▸ Material provided:

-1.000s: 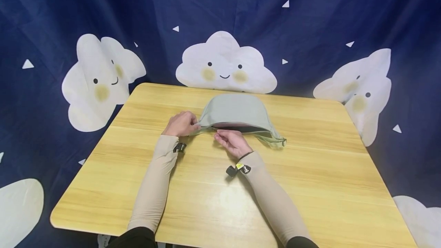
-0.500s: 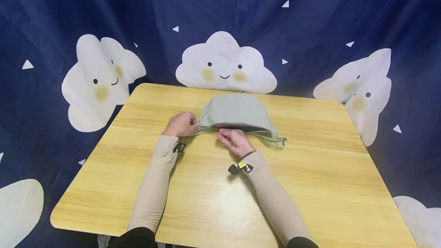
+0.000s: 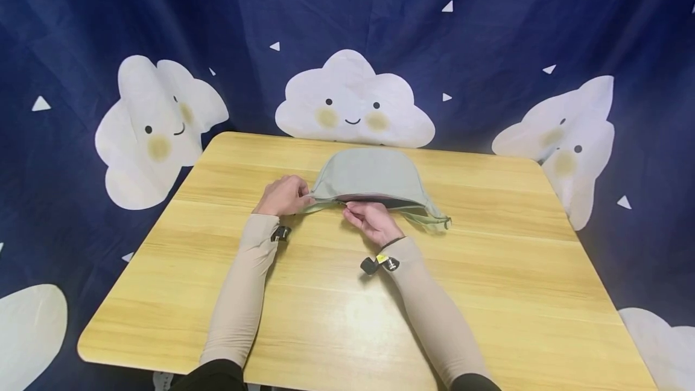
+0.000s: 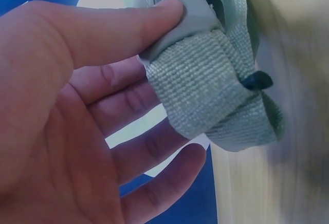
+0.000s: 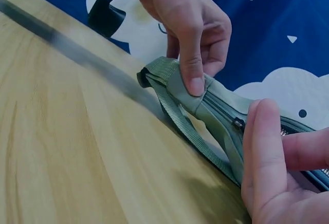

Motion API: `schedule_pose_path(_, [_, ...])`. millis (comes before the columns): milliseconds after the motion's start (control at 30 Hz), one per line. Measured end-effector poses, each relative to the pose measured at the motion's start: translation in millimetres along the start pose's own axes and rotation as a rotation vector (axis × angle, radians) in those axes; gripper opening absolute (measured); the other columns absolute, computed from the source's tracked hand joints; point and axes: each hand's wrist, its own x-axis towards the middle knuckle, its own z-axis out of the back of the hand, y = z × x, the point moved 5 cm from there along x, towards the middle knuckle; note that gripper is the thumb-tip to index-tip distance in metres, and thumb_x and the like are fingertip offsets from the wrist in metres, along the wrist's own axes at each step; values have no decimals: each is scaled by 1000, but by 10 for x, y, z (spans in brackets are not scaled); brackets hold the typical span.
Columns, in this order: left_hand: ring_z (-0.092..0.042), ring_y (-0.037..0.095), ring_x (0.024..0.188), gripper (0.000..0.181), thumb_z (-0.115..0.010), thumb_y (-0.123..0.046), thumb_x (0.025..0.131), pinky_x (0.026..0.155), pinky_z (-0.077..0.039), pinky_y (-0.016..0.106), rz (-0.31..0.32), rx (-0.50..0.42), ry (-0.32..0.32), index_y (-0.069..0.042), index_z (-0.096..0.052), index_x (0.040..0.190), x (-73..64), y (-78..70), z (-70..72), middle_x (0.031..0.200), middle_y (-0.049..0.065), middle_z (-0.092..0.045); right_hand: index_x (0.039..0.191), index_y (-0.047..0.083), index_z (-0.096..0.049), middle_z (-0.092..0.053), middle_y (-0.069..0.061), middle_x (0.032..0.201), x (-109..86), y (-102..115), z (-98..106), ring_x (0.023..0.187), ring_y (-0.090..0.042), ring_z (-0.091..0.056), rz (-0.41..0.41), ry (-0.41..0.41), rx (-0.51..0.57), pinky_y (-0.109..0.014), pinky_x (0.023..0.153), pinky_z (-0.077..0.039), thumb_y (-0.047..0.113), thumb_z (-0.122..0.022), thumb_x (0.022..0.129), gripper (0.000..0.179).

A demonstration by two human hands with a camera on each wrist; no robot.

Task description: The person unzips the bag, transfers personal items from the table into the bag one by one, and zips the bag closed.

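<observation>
A pale grey-green waist bag (image 3: 374, 171) lies on the table, its zipped mouth gaping toward me. At the bag's left end, my left hand (image 3: 283, 195) grips the corner where the strap joins. In the left wrist view, the thumb (image 4: 128, 29) presses the tab beside the zipper, above the woven strap (image 4: 195, 80). My right hand (image 3: 371, 222) is at the front edge of the mouth, thumb and fingers together. Beside those fingers the zipper slider (image 5: 238, 124) shows in the right wrist view; its pull appears pinched, mostly hidden by the fingers.
The wooden table (image 3: 488, 294) extends on all sides of the bag. A loose strap with a buckle (image 3: 446, 222) hangs at the bag's right end. Behind the table hangs a dark blue curtain (image 3: 244, 5) with clouds.
My right hand has shifted slightly to the right along the bag's mouth, mostly in the first half second. The left hand keeps its grip in the same place.
</observation>
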Motion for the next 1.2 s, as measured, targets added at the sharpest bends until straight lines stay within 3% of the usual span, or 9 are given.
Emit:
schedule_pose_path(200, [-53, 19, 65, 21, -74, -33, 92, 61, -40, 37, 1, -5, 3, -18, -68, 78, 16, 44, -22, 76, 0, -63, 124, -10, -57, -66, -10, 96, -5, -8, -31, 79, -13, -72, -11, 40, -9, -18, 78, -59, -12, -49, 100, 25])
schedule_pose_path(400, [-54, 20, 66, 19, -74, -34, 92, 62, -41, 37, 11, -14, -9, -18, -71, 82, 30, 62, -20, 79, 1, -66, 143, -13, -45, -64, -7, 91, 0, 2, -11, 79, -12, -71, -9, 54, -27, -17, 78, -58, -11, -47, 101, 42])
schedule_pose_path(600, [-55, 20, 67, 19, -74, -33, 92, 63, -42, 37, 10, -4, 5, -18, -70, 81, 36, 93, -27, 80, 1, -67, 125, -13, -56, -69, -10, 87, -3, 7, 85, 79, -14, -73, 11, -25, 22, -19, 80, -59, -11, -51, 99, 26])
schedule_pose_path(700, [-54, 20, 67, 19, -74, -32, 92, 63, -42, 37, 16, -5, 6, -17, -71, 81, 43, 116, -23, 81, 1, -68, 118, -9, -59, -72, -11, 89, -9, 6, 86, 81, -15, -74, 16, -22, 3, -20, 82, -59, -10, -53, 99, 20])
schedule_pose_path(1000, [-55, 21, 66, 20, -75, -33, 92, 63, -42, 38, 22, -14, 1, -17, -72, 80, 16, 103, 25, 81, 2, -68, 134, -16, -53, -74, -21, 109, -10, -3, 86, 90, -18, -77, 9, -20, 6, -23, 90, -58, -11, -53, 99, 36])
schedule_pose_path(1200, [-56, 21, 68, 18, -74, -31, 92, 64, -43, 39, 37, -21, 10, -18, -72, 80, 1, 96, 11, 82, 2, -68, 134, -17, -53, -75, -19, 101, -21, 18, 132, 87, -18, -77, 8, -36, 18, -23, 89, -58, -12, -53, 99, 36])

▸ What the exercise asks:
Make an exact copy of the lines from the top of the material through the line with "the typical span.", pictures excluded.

▸ Exercise response:
-1.000s: 
-0.500s: 
+0.000s: 
+0.000s: 
+0.000s: 

Motion API: `schedule_pose_path(_, [_, ...])`. millis (comes before the columns): milliseconds after the motion's start (control at 30 Hz), one per line. Measured end-effector poses, each relative to the pose measured at the motion's start: translation in millimetres along the start pose's own axes and rotation as a rotation vector (axis × angle, radians) in those axes; gripper opening absolute (measured); the other columns absolute, computed from the source's tracked hand joints; point and axes: each hand's wrist, its own x-axis towards the middle knuckle, its own z-axis out of the back of the hand, y = z × x, the point moved 5 cm from there along x, towards the middle knuckle; note that gripper is the thumb-tip to index-tip distance in metres, and thumb_x and the like are fingertip offsets from the wrist in metres, along the wrist's own axes at each step; values have no decimals: each is scaled by 1000, but by 10 for x, y, z (spans in brackets are not scaled); brackets hold the typical span.

The exercise is done, and nothing more is needed.